Secondo dati dell’INPS per il settore privato non agricolo, nel 2019 tra i lavoratori dipendenti che avevano una retribuzione settimanale appartenente al quinto meno pagato dell’intera distribuzione il 35 per cento era nato all’estero, a fronte di solo il 7 per cento nel quinto più pagato. Queste stime riguardano la componente regolare dell’occupazione dipendente che ha un contratto dichiarato all’INPS: il quadro si aggraverebbe se fossero considerati anche gli occupati irregolari e gli addetti dell’agricoltura.
Come evidenzia il Vice Capo del Dipartimento Economia e Statistica della Banca d’Italia, l’Italia destina meno del 25 per cento delle risorse europee del Fondo Asilo, Migrazione e Integrazione (AMIF) a misure di integrazione attiva; nessuna a informazione, orientamento, sportelli unici, formazione civica e di altro tipo, eccetto i corsi di lingua. Secondo l’indagine europea sulle forze di lavoro, nel 2021 il 51,1 per cento degli immigrati in Italia non conosceva la lingua italiana prima di trasferirsi nel nostro Paese, quasi cinque punti percentuali in più della corrispondente media per Francia, Germania, Paesi Bassi e Spagna; meno di un immigrato ogni cinque partecipava in Italia a corsi di lingua, rispetto a più di uno ogni quattro negli altri principali paesi dell’area dell’euro. “Nel contesto normativo attuale – evidenzia Brandolini – permangono spazi per migliorare significativamente l’attrattività dell’Italia, in particolare per i lavoratori stranieri qualificati. Interventi che, oltre alla formazione linguistica, favoriscano il riconoscimento delle qualifiche professionali ottenute all’estero, permetterebbero di massimizzare i benefici a lungo termine dell’immigrazione meno qualificata, come dimostrato dall’evidenza internazionale”.

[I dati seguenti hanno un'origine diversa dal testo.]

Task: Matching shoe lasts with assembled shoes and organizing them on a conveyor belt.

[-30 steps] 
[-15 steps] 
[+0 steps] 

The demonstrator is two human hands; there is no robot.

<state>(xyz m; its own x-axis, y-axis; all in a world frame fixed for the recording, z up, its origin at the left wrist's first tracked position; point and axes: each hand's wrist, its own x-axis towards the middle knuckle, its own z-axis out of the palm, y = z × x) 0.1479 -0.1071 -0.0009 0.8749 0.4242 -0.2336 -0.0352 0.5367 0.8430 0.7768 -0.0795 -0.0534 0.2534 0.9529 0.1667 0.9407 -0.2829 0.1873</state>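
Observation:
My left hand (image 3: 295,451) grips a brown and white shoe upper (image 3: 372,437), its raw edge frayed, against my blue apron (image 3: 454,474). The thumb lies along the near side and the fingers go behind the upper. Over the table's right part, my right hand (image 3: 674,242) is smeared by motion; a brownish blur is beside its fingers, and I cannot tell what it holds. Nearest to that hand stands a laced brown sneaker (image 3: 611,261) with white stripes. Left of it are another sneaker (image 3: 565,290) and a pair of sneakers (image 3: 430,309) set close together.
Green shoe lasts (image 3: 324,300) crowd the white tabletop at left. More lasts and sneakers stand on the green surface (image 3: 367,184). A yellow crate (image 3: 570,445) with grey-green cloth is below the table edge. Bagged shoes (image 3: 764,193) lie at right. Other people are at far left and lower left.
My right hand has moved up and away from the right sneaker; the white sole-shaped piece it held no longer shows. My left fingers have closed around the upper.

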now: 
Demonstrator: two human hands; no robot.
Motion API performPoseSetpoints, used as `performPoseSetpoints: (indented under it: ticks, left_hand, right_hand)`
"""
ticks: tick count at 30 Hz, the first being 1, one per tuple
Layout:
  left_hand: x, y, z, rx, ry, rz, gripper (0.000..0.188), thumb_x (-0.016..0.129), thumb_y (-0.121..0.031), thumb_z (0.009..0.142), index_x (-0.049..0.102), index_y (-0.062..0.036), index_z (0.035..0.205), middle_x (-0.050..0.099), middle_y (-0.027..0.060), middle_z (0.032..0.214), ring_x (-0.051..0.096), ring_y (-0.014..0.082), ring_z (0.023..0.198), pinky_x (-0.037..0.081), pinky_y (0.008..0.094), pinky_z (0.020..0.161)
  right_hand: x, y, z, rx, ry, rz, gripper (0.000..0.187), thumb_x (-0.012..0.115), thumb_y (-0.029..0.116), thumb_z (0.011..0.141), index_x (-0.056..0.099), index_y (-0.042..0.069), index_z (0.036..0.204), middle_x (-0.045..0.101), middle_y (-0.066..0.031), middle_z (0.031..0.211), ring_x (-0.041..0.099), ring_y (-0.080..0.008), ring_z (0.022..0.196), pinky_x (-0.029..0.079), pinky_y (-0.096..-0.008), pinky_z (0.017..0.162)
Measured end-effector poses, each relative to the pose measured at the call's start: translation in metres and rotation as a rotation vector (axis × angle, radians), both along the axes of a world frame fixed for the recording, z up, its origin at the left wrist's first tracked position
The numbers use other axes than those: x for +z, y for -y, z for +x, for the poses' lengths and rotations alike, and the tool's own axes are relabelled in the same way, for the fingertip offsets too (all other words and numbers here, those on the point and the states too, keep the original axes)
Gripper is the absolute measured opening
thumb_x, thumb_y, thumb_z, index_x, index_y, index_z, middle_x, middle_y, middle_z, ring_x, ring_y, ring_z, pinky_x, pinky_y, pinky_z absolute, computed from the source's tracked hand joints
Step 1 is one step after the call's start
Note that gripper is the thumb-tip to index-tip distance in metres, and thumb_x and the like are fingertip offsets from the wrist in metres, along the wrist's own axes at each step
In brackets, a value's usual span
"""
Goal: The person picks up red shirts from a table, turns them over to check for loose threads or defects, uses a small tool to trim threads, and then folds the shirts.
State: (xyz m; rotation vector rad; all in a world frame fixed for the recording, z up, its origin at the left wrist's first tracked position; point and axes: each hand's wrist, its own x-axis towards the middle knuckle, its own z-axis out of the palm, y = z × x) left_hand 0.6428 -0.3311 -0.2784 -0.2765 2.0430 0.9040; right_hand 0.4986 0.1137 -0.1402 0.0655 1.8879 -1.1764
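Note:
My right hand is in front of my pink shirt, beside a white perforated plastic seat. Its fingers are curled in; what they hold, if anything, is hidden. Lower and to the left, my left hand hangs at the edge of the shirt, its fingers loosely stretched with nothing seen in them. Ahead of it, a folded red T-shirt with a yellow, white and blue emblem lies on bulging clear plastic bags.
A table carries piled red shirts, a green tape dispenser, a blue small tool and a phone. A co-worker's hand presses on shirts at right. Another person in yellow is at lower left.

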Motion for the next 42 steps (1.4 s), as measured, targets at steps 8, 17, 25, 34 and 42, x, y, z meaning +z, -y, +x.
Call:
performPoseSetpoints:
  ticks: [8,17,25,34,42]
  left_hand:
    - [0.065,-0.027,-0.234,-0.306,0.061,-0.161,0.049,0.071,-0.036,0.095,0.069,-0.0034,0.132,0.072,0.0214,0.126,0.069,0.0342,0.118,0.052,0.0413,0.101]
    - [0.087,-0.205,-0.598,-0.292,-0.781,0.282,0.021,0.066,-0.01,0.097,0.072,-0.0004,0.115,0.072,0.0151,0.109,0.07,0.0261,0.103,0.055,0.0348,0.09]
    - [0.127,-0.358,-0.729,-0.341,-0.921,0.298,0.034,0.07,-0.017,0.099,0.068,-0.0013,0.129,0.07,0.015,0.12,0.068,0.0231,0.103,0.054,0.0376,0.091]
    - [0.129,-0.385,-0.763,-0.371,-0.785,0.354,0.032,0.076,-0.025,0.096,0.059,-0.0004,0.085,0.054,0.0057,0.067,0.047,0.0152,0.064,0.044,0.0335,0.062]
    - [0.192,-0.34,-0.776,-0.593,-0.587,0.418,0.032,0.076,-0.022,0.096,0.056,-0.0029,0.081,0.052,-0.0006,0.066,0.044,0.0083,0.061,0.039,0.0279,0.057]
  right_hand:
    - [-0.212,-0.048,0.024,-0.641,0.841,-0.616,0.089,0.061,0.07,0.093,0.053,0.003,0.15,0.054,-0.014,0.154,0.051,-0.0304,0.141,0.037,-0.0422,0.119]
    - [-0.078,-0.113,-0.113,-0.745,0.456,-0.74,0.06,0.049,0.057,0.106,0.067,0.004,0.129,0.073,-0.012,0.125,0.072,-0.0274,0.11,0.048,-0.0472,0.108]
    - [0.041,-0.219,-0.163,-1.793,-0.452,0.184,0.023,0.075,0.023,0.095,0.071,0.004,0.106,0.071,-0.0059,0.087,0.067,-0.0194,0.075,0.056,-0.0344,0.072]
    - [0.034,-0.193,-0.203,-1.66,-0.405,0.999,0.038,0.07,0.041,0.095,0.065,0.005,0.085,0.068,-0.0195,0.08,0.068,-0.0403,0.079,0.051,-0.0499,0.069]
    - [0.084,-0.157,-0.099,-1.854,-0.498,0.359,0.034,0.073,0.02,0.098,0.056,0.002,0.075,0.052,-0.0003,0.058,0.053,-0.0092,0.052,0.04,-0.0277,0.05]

Anche l’attuale governo di destra, quello dei “blocchi navali”, è stato costretto a fare i conti con questa realtà, aumentando – quatto quatto – i numeri dei decreti flussi per i lavoratori extraeuropei in ingresso. Aumento che resta comunque del tutto insufficiente. Alla base dell’accoglienza dovrebbero esserci ben altre considerazioni (e valori), perché come spesso ha “gridato” Papa Francesco: “i migranti scappano per povertà, per paura, per disperazione”, sottolineando che alcune delle cause più visibili delle migrazioni sono “persecuzioni, guerre, fenomeni atmosferici e miseria”. Tuttavia, non cogliere il nesso tra immigrazione e mercato del lavoro e la più “miserevole” necessità di colmare (organizzandosi) i vuoti creati dall’incessante diminuzione della popolazione autoctona è soltanto stupida e pericolosa miopia.